Don’t you love when totally different aspects of your life, for one shining moment, overlap and you see a connection? This happened to me recently. I wrote and published a book review of Tell My Horse by Zora Neale Hurston, an African American. The author is most famous for her novel Their Eyes Were Watching God, but she was also an anthropologist studying under Franz Boas. He helped change anthropology when he and his protegees looked at cultures and didn’t rank them as superior or inferior to Western culture, nor did he believe race is biological. In order to write Tell My Horse, Hurston traveled to Jamaica and Haiti to immerse herself in the culture and learn about Voodoo as an anthropologist.

In the comments of my post about Tell My Horse my readers and I volleyed back and forth, asking if it’s possible to really know or understand another culture. If culture is a “way of being,” can we understand alternate ways of being? Did Hurston truly see Voodoo culture at its purest, or did the Haitians and Jamaicans leave parts out, misinform the American, or even lie to misdirect her? Simply by examining a culture as an outsider, we change the results of our research. In fact, Hurston finds herself comparing Haitian and Jamaican culture to America.

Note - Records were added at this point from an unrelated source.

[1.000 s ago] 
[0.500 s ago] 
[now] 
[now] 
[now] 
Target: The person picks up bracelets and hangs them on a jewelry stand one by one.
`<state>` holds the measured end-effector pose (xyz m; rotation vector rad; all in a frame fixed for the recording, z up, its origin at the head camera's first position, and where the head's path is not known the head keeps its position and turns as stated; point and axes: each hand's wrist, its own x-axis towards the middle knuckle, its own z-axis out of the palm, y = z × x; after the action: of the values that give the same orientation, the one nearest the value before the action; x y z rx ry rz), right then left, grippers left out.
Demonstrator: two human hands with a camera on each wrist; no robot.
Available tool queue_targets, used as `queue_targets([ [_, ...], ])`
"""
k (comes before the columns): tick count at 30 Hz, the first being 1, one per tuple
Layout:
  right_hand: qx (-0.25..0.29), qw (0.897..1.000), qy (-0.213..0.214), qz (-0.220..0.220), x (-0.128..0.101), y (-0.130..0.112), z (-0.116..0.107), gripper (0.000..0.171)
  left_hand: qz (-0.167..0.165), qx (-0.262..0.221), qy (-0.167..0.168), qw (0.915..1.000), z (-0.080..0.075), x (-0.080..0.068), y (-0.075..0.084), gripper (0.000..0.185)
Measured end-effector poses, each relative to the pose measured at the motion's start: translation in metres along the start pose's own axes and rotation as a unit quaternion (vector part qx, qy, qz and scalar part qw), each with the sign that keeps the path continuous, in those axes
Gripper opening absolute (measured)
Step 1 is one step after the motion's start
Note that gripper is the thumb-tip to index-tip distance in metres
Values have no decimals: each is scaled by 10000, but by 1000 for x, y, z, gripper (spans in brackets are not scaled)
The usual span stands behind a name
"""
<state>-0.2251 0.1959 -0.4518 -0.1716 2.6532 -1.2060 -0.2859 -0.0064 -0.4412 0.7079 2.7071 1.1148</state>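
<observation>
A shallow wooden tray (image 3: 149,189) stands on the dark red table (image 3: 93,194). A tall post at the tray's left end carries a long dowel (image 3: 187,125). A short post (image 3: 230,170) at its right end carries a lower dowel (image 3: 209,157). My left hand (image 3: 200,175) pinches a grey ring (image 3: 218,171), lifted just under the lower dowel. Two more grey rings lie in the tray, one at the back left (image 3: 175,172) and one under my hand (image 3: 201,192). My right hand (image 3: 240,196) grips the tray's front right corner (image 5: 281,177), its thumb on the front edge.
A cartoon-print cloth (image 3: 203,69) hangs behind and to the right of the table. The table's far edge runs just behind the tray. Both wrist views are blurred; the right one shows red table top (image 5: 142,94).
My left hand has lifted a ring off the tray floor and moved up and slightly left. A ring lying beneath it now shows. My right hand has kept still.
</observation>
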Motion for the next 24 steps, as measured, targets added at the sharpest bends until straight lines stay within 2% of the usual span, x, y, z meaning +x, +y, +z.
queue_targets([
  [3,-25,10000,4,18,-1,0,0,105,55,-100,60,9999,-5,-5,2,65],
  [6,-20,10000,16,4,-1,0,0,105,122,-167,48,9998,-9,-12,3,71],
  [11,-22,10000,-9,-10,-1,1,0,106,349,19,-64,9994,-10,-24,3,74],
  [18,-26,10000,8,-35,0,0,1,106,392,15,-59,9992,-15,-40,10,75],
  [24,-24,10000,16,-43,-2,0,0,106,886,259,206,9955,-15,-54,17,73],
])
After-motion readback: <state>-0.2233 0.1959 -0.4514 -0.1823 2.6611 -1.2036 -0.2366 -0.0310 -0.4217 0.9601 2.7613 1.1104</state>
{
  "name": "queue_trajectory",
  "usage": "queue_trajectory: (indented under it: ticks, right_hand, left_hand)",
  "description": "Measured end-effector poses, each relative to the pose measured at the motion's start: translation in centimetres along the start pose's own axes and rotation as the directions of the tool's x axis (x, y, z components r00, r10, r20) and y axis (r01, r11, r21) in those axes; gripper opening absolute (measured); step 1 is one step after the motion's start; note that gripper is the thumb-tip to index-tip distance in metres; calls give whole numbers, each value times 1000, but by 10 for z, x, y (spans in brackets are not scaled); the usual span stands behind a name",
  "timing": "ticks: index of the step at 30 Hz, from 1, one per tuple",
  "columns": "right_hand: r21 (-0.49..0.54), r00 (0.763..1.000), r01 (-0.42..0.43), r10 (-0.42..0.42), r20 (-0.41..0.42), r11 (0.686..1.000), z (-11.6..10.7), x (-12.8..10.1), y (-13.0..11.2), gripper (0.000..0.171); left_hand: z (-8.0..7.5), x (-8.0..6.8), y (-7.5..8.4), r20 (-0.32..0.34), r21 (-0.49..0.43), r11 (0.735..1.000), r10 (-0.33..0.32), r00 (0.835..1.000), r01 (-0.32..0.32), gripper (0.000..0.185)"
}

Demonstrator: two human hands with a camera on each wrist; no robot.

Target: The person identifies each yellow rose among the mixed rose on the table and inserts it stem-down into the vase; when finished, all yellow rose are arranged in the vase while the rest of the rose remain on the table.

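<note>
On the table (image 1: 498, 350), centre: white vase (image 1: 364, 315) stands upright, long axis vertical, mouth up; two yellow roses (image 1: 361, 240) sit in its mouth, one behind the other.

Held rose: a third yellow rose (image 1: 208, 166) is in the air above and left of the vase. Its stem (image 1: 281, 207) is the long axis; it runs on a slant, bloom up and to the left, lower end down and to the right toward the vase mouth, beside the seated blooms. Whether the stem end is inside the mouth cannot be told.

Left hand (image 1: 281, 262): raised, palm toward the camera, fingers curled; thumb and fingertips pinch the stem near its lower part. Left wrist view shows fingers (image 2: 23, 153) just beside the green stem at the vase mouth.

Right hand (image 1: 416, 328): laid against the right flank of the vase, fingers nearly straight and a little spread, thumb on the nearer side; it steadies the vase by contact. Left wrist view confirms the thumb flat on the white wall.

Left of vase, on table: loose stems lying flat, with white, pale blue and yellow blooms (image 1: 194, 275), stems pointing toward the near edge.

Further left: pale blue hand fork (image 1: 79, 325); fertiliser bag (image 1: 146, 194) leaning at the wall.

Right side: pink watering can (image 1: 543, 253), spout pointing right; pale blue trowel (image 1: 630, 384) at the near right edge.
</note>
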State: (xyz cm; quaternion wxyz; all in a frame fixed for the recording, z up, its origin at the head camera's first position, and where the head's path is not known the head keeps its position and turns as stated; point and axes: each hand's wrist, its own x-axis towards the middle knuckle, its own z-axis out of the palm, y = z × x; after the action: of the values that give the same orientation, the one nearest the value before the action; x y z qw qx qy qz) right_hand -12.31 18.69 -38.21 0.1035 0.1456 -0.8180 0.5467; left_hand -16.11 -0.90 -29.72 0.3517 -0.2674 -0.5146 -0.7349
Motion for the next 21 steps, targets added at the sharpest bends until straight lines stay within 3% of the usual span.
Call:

How does this tie to ASL? Much of my interpreting homework lately has been studying Deaf culture. Not only what is the “way of being” for Deaf people, but a host of factors. Is the Deaf person African American, Asian American, Latino/Hispanic, or from an Indigenous culture? Though my textbook* has not (yet?) covered the Deaf LGBTQ community, there are many ways a person’s culture shifts.
So, connecting back to Tell My Horse, I’m wondering in what ways Deaf culture appears to me as I interact with the Deaf community vs. what the members are like when hearing people are not around. To my knowledge, the key factors are to learn about a culture before engaging with it to avoid embarrassing faux pas, be respectful and defer to the Deaf person, and always be mindful of the privileges I have that create an unfair power dynamic.
Have you studied culture? What is your culture?
*So You Want to Be An Interpreter? An Introduction to Sign Language Interpreting for Deaf and Hearing Students to Become Professional Practitions, 5th edition, by Janice H. Humphrey, William F. Ross III, LeWana M. Clark, and Joseph Featherstone. 2020.